Interestingly, the latest RAP appears a bit more aggressive
keeping pesky mid cloud over our south (mainly KS zones) later
into the night, so this will need watched. Otherwise at the
surface, the stage is set for what will likely be the coolest
night since early-June for most of our CWA, as light westerly
breezes average no more than 4-8 MPH most of the night in the
presence of the passing surface ridge axis. Low temps are aimed
from upper 40s far north (Ord area) to mid 50s along/south of the
state line, with low 50s in between for places such as the Tri
Confidence is high in a dry and mostly sunny day with temps
climbing 10+ degrees warmer than today in most areas. In the mid-
upper levels, west-northwest flow persists, but with no subtle
disturbances of note such as today. At the surface, high pressure
departs southeast into MO over the course of the day, allowing
return flow southerly breezes to overtake our CWA, with sustained
speeds generally 10-15 MPH with some higher gusts to around 20
MPH at times. High temps are aimed into the low 80s most areas,
with mid 80s more common far south/southwest (mainly KS zones).
Although the forecast is not necessarily "guaranteed dry" (mainly
per the GFS), chances of rain are well under 20 percent at any
given location and thus not worthy of forecast inclusion.

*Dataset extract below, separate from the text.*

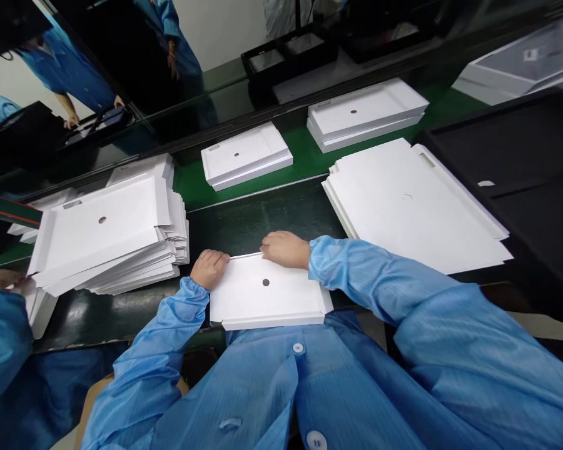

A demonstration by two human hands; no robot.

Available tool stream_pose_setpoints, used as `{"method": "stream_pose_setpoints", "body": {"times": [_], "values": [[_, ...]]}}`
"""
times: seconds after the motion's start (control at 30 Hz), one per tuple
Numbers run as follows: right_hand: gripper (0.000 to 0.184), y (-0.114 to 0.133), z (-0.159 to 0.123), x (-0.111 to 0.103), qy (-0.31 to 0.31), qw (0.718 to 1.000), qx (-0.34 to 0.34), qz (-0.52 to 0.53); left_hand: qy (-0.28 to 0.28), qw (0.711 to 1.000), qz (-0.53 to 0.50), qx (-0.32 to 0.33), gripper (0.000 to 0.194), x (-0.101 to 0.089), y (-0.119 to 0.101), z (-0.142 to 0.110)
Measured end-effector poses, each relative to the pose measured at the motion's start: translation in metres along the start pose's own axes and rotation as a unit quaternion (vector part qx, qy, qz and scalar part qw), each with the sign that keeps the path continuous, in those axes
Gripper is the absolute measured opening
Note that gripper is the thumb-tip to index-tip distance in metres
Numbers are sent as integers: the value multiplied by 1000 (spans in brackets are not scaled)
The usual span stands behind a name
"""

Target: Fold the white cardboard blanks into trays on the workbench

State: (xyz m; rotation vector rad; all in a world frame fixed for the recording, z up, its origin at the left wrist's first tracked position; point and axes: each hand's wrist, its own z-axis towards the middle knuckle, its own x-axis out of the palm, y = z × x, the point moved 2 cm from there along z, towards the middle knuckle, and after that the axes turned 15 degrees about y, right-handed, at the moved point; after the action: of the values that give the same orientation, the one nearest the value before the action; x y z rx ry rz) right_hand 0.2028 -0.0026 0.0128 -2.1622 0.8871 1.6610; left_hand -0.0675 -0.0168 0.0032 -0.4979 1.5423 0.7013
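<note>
A white folded cardboard tray [248, 297] with a round hole in its middle lies at the bench edge, close against my body. At its far left corner, my left hand [209, 269] is closed with the fingers curled over the rim. My right hand [286, 249] grips the far rim right of the middle, its fingers bent down over the edge. The fingertips of both hands are partly hidden. To the left rises a stack of similar white trays [126, 206]. On the right lies a pile of flat white cardboard sheets [408, 200] with cut edges.
Behind the workbench [244, 219], a green belt [190, 181] carries folded trays in pairs, a middle pair [244, 153] and a right pair [366, 109]. Black cases [535, 162] stand at the right. A co-worker's sleeve [2, 337] reaches in from the left; other people work across the line.
</note>
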Motion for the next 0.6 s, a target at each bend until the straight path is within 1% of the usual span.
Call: {"method": "stream_pose_setpoints", "body": {"times": [0.07,0.13,0.2,0.27,0.33,0.4,0.47,0.53,0.6], "values": [[27,-16,-21,4,13,1000,14,-13,6,1000,-6,-10,27,1,2,-2],[24,-30,-41,8,20,999,23,-30,24,999,-14,-15,29,0,6,-3],[24,-40,-55,11,24,998,29,-47,45,999,-26,-13,31,-3,9,-2],[26,-45,-61,12,29,997,22,-61,61,996,-57,-20,31,-10,11,4],[27,-48,-61,12,31,997,6,-75,81,993,-83,-34,32,-18,9,14],[28,-50,-58,13,32,995,-2,-90,88,990,-97,-45,33,-26,-1,28],[29,-50,-57,14,33,994,-8,-104,115,987,-105,-34,38,-30,-18,47],[30,-50,-57,15,34,993,-15,-115,118,986,-113,-16,38,-29,-37,68],[30,-49,-59,16,36,992,-24,-121,107,987,-122,16,34,-22,-53,85]]}}
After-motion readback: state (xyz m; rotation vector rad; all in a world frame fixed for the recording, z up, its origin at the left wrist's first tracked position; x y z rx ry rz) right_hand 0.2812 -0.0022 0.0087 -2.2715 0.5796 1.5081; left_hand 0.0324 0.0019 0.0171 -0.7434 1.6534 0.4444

Following the preferred NAM solution, we will most likely see a
dry night with light-but-steady southerly breezes generally around
10 MPH with some occasional higher gusts. The warmer airmass and
southerly breezes should keep low temps a solid 7-13 degrees
warmer than tonight, with lows aimed into the low 60s most areas.
.LONG TERM...(Thursday daytime through Tuesday)
Issued at 448 PM CDT Tue Aug 27 2019
General overview of this 6-day period (preciptiation):
As mentioned at the top, we are looking at a fairly unsettled
stretch Thurs evening-Saturday, followed by what currently appears
to be a return to drier and warmer weather Sunday-Tuesday.
Unfortunately, concerns are gradually increasing that we could be
looking at some unwelcome heavy rain during the Thurs night-
Saturday time frame. Although too early to pin down details,
latest models and WPC QPF forecasts are suggestive of a fairly
widespread 1-3" over most of the CWA, with perhaps our southern
zones perhaps a bit more favored for higher amounts (although this
is very preliminary/general). There also looks to be a chance for
strong to at least marginally-severe storms, particularly
Thursday evening and perhaps again Friday afternoon-evening.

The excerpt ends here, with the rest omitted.